§ TO DO: Copy out each line of the data holding "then".

§ Stored items:

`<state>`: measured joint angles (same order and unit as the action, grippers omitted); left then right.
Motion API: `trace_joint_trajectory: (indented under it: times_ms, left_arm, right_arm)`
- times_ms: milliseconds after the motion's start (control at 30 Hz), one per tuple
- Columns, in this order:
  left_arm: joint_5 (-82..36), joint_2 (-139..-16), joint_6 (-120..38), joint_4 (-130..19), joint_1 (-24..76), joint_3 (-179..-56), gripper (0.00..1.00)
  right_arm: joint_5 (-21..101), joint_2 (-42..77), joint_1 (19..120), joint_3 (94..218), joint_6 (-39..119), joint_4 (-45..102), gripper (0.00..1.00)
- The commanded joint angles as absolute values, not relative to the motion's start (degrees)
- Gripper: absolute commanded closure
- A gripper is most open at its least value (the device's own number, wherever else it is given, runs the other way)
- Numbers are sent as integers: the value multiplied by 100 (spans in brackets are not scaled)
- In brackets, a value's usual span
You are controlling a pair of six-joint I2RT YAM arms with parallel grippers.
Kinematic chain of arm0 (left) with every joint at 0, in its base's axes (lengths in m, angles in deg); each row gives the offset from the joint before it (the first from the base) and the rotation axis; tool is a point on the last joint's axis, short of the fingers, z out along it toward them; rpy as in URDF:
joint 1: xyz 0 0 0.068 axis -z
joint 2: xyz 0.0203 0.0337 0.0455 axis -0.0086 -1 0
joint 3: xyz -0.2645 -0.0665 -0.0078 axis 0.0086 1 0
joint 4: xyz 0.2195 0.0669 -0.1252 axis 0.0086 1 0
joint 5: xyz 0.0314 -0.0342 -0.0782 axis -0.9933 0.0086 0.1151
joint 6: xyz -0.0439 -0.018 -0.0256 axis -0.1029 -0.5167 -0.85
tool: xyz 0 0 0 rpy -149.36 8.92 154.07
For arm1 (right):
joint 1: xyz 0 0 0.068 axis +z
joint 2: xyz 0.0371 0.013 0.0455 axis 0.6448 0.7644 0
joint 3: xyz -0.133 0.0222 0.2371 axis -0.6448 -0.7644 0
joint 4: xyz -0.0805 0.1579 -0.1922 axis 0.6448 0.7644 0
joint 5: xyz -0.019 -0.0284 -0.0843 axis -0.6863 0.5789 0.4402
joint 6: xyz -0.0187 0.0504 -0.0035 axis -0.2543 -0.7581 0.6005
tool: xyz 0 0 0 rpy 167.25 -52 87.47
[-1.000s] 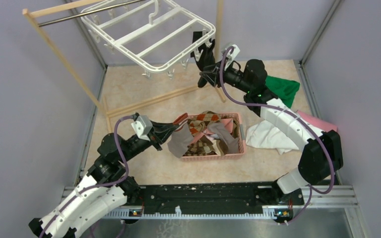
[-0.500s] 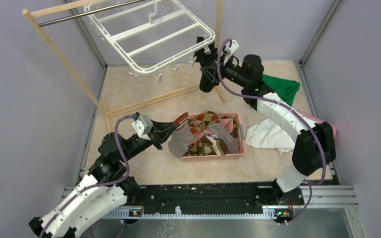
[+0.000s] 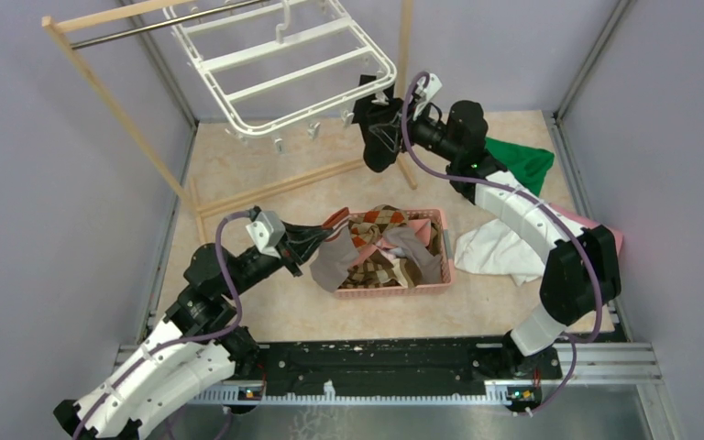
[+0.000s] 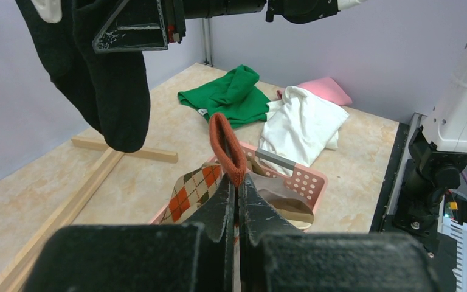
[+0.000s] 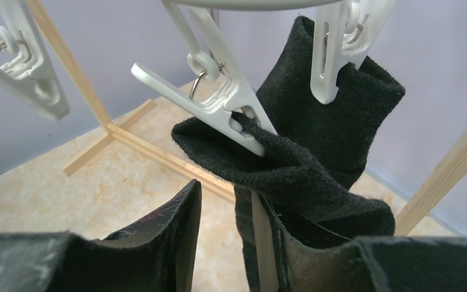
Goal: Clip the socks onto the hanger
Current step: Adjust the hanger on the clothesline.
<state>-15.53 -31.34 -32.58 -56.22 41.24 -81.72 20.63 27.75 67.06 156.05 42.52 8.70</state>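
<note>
Two black socks hang from the white hanger, which tilts from the bar of the wooden rack in the upper middle of the overhead view. In the right wrist view, one of them is pinched by a clip at the upper right and drops straight down. The other is caught at its cuff by a slanted clip in the centre of the frame, its body trailing toward the lower right. The right gripper sits just below that slanted clip with its jaws parted, and bare desk shows in the gap. The second sock seems to rest against the right-hand finger, though the view is too close to be sure it touches.

At the lower left of the overhead view the left gripper is clenched on a grey-brown sock, gripping it just under its rust-coloured cuff. In the left wrist view that cuff stands up as a loop above the fingertips. The rest of this sock hangs at the left end of the pink basket, which sits on the desk in the middle of the frame. More socks are heaped inside it, a brown argyle sock on top. To the right of the basket lie a white cloth, a pink cloth and, further up, a green cloth.
</note>
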Motion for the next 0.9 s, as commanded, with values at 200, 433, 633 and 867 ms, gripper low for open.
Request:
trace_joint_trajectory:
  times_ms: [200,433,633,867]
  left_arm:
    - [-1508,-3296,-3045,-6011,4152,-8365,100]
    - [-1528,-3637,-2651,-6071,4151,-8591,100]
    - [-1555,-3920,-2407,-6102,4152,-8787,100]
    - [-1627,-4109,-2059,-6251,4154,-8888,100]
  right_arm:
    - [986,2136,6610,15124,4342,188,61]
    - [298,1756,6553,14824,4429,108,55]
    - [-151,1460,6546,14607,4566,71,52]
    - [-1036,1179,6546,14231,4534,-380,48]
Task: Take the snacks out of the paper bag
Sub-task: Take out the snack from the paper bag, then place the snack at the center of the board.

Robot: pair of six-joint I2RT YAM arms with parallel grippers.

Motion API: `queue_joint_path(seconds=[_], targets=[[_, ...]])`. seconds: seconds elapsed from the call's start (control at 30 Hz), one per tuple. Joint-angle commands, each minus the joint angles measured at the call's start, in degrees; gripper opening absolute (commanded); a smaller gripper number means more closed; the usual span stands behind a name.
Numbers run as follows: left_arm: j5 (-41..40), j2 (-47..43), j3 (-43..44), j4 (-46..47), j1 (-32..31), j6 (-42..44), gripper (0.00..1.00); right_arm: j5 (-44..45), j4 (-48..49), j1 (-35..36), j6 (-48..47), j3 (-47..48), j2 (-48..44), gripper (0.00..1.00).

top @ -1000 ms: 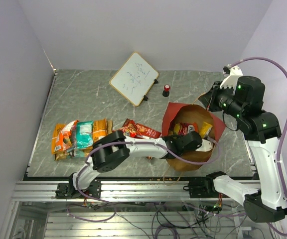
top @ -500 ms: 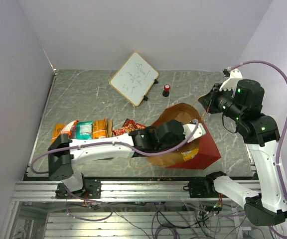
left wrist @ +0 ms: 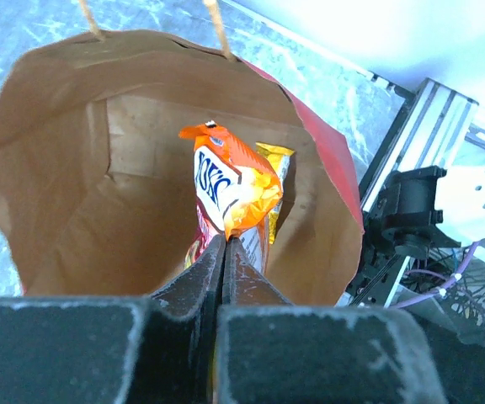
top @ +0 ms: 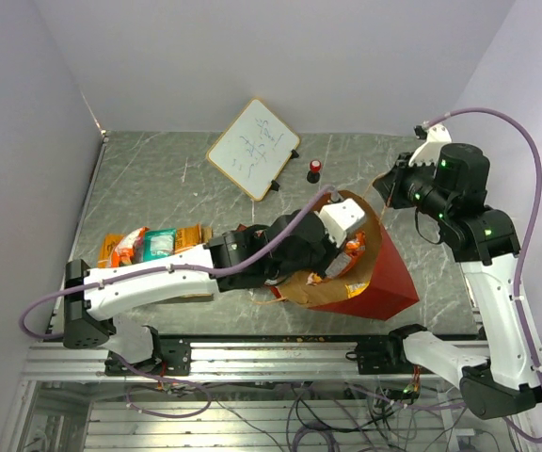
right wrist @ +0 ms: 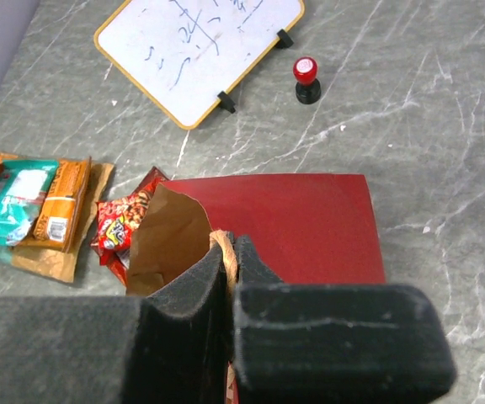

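Paper bag (top: 389, 287): red outside, brown kraft inside. It is tipped over on the counter (top: 158, 179), right of centre, with its mouth gaping toward the left. One thin twisted handle (right wrist: 223, 246) is nipped in my closed right pincer (right wrist: 228, 261).
Orange packet (left wrist: 236, 181): crinkly foil with white lettering. It stands upright at the bag's mouth, its lower edge clamped in my closed left pincer (left wrist: 224, 246).
Yellow packet (left wrist: 278, 158): inside the bag, just behind the orange one, mostly hidden.
Red packet (right wrist: 116, 229): flat on the counter, just left of the bag, partly under its brown lip.
Teal and orange packets (top: 153, 245): an overlapping row, flat at the counter's left, well apart from the bag.
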Motion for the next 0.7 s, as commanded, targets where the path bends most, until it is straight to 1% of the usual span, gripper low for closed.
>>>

§ SOLUTION:
`<state>`: measured joint angles (same order and unit as the action, grippers omitted); left then right.
Sub-task: Take out the snack from the paper bag, then place the snack at the center of the board.

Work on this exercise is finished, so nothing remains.